Siemens trennt sich vom Geschäft mit Krankenhaus-Informationssystemen

Verkauft(fb-August 2014) Die Siemens AG in Erlangen trennt sich nach 14 Jahren mit Verlust von seiner Klinik-IT-Sparte. Für 1,3 Milliarden Dollar (973 Mio. Euro) geht das Geschäft mit Krankenhaus-Informationssystemen an den US-Rivalen Cerner. Die zu verkaufende Sparte setzte zuletzt knapp eine Milliarde Euro um, tat sich aber mit nennenswerten Gewinnen schwer. Siemens-Sektorchef Hermann Requardt räumte ein, gegen den US-Konkurrenten chancenlos gewesen zu sein.

 

Weltweit arbeiten rund 6000 Menschen in dem Bereich, die meisten in den USA, etwa 600 in Deutschland. Das Geschäft solle im ersten Quartal 2015 abgeschlossen werden. Cerner-Manager John Peterzalek sagte den Erhalt der Arbeitsplätze zu. „Es ging uns darum, die Talente zu sichern“, erklärte er. Er rechne mit Synergien vor allem beim Zugang zu den Kunden. Außerhalb der USA sei Siemens in Märkten stark, wo sein Haus kaum vertreten ist.

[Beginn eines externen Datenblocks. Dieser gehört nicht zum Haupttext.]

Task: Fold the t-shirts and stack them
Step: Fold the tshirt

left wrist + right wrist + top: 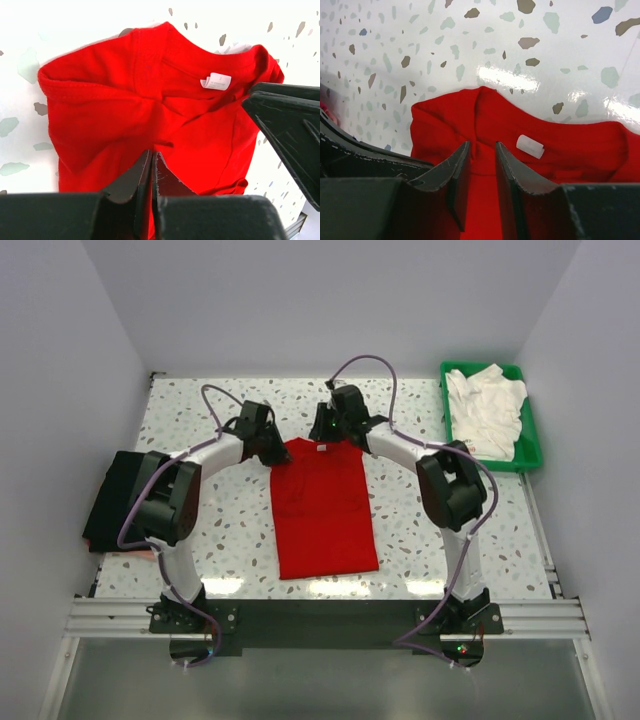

Künftig werde sich Siemens in der Medizintechnik auf den Ausbau von Systemen konzentrieren, die das Labor-, Bildgebungs- und Therapiegeschäft stützten, erklärte Requardt. Erst jüngst verkauften der Münchener Technologieriese sein Mikrobiologiesegment an die Danaher -Tochter Beckman Coulter. Die traditionsreiche Siemens-Medizintechnik verabschiedet sich immer mehr von der Vorstellung ihres langjährigen Spartenmanagers Erich Reinhardt, an der kompletten Wertschöpfungskette des klinischen Betriebs zu verdienen.